A survey by Savanta was the first to suggest that Labour, firmly in the ascendant for the past 18 months, could be slipping back in the polls.

Then came the twin defeats in Wellingborough and Kingswood.

“Last night’s results certainly suggest the big picture is that there doesn’t seem to be any sense of things changing from a series of very large swings against the Conservatives,” says Keiran Pedley, research director at pollster Ipsos. 

Sunak himself tried to put a brave face on the situation, telling reporters Friday that “mid-term by-elections are always difficult for incumbent governments.”

UK NATIONAL PARLIAMENT ELECTION POLL OF POLLS

For more polling data from across Europe visit POLITICO Poll of Polls.

But to describe the current phase of the election cycle as “mid-term” is generous in the extreme. Voters are expected to go to the polls later this year, and Sunak faces peril on all sides. 

He not only has to worry about Labour, but advances made by Reform. The right-wing, anti-immigration party founded by Nigel Farage gained 10.4 percentage points in Kingswood and 13 percentage points in Wellingborough. 

While the results fall short of previous highs achieved by Farage’s previous outfit, UKIP, it’s enough to make Tory strategists feel uncomfortable.

“They’ve not got double digits in by-elections before — and to do so twice in one evening is obviously good for them,” says Pedley of Ipsos. “It’s an opportunity for them to get some momentum.”

Stay of execution

Despite this double blow to the solar plexus, some Conservative MPs were sanguine about the results Friday.

MPs from various wings of the party agreed that the losses were “priced in” — and did not make any real difference to Sunak’s position.

“Tory MPs typically only move against a leader when they’ve actively made a terrible specific mistake,” observes James Frayne, founder of consultancy Public First and former Conservative adviser. “They don’t usually move to avert slow motion train wrecks, like this.”

Loyalist MPs dismissed the idea of an imminent move against Sunak, with one insisting: “We just need to knuckle down and get on with delivering.”

Sunak’s troops are drawing comfort from the fact that Labour is once again tackling internal strife, with the potential for more to come.
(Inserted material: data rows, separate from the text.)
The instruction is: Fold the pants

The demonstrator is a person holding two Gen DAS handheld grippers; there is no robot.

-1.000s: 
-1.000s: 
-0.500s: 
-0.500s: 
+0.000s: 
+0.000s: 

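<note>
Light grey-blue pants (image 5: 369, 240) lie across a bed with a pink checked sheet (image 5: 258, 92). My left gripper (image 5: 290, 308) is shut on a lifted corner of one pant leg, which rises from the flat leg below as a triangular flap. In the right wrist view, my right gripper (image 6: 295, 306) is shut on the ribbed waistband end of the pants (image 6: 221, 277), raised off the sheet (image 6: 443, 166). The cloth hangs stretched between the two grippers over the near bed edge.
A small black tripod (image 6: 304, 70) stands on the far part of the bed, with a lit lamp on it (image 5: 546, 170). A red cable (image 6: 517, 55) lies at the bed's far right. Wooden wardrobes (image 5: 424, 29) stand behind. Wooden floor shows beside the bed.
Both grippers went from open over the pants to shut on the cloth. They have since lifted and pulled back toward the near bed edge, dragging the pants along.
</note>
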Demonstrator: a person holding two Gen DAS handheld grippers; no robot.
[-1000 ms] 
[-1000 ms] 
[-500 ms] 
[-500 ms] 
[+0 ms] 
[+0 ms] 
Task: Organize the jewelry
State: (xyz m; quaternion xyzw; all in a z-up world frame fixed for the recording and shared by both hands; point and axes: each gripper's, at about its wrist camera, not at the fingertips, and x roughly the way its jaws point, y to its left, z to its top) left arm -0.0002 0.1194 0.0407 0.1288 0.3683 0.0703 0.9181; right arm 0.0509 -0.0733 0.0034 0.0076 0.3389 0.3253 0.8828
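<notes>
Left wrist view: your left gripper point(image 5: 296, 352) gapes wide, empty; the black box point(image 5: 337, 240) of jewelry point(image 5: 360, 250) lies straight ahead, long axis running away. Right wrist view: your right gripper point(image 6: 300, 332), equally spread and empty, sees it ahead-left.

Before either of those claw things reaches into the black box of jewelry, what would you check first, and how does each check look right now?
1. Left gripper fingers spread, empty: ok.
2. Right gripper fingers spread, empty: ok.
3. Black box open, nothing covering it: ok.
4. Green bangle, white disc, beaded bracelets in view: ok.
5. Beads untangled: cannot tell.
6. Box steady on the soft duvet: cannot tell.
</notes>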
A successful spring budget and the possibility of progress on Sunak’s long-running plan to deport refugees to Rwanda provide, some argue, two further opportunities to turn the tide. 

But that also brings huge risk if Sunak misfires. “The PM has only two more levers to pull with the budget and Rwanda,” said a Conservative MP and ex-minister. “If the budget falls flat, I would expect Simon Clarke won’t feel so lonely.”
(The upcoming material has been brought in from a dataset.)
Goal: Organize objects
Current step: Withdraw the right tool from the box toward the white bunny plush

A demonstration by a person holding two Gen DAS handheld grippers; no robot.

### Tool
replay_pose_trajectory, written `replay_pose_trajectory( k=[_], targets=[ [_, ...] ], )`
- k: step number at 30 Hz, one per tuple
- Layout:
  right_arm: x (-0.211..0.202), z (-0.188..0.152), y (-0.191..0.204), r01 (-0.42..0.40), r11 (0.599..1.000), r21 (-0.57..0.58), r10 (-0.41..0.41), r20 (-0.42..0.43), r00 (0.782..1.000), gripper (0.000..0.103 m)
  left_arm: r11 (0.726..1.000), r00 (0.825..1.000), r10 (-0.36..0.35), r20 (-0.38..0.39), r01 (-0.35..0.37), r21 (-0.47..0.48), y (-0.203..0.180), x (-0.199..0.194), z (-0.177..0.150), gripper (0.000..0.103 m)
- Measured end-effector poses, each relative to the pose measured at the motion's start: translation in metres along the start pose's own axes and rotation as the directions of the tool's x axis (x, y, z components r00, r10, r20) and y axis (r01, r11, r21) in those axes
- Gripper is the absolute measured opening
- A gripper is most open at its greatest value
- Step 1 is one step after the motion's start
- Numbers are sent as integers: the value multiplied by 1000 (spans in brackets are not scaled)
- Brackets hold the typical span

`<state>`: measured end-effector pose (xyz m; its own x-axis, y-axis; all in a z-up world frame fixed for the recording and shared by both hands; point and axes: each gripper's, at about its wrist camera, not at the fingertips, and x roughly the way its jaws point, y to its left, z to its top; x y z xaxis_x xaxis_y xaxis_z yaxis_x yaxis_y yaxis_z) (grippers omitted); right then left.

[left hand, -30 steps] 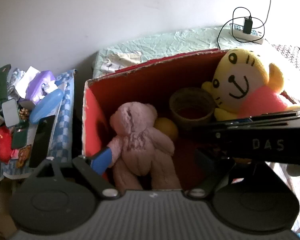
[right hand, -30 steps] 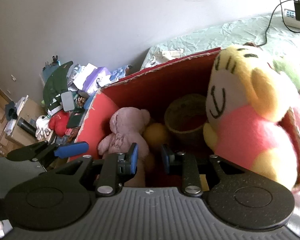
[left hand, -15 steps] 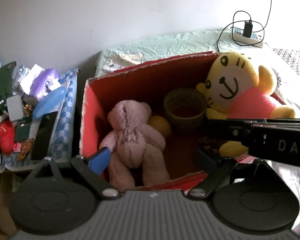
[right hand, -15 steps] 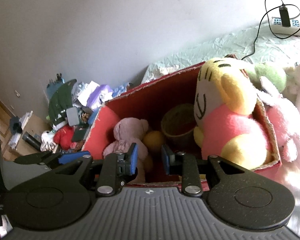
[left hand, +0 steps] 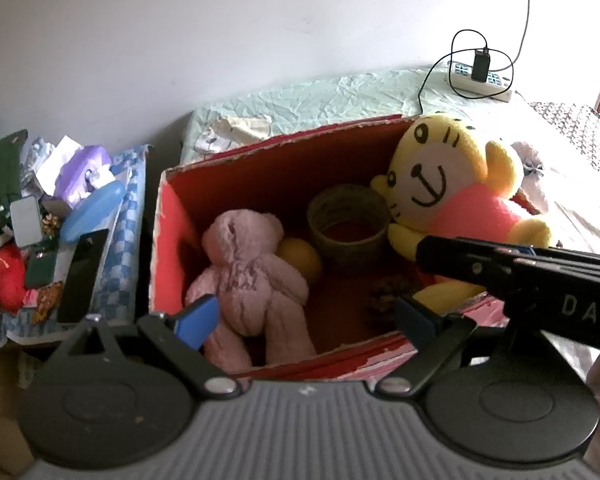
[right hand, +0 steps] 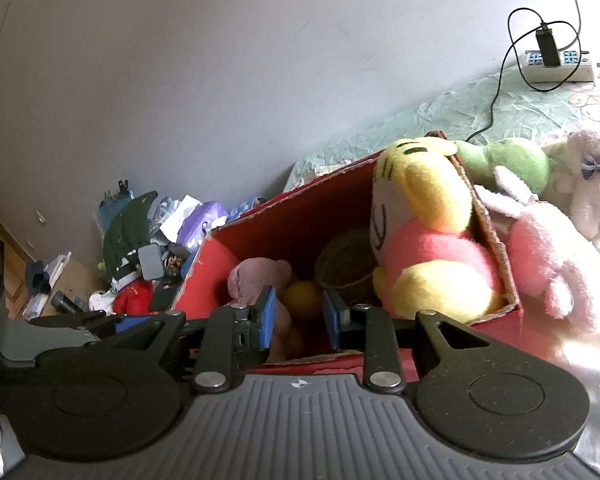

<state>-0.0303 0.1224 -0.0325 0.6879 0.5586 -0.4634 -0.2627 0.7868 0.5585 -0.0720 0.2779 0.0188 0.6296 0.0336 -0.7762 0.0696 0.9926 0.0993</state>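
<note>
Red cardboard forms the box (left hand: 172, 232), the reference landmark for both views.

Left wrist view: the left gripper (left hand: 306, 320) sits above the near edge of the box. Its jaws have just been opening and now stand wide apart, with nothing clamped; the pink teddy bear (left hand: 248, 268) lies inside the box, partly behind the left blue pad, and no contact is evident. Beside the bear, toward the box centre, rests a yellow ball (left hand: 300, 256). Behind the ball stands a round brown basket (left hand: 348, 228). A yellow plush tiger (left hand: 452, 196) in a pink shirt leans in the right far corner of the box. A dark bar of the other device crosses the right side of the box. Left of the box lies a clutter pile (left hand: 60, 216). Beyond the box a power strip (left hand: 480, 80) rests on the green sheet.

Right wrist view: the right gripper (right hand: 299, 318) hovers at the near edge of the box, jaws narrowly parted and empty. Right of the box, outside it, lie a pink plush (right hand: 552, 256) and a green plush (right hand: 512, 164).
</note>
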Motion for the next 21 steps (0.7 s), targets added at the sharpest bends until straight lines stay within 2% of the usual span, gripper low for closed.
replay_pose_trajectory(
  k=[4,10,16,21],
  targets=[
    [-8,0,-5,-3,1000,7,3,29,1000,28,999,999,-44,1,44,-3,-2,-5,1,95],
    [-24,-1,-18,-5,1000,19,3,70,998,28,994,993,-108,53,106,38,-13,-19,3,95],
    [-44,-1,-36,-61,997,44,56,97,994,26,978,976,-200,83,194,78,-30,-25,4,94],
    [-64,1,-49,-99,995,32,94,127,987,28,956,954,-282,107,269,118,-46,-32,5,94]
  ],
)
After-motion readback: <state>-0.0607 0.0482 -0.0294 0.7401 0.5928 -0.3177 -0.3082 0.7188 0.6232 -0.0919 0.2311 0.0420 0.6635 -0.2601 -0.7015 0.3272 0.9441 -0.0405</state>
Clarke, a member of Liz Truss’ government, publicly called for Sunak to go in an article for the Telegraph last month.

The chances of a crowd-pleasing budget stuffed with tax cuts have also dimmed with the expectation that Chancellor Jeremy Hunt’s fiscal “headroom” will be lower than first thought.

Sunak is teetering on the brink of open Conservative rebellion and his prospects of winning this year’s general election appear bleaker by the day | Dan Kitwood/Getty Images

“The only way forward is a leadership contest and straight to an early general election for confirmation,” said one restive Conservative candidate.

All the while, those who hope to succeed Sunak are on maneuvers, with the same ex-Cabinet minister commenting that he was “getting lots of invites for drinks and a chat” with ambitious colleagues.

If the trudge to the election is bleak, gloomy Conservative MPs can at least enjoy a more active social life.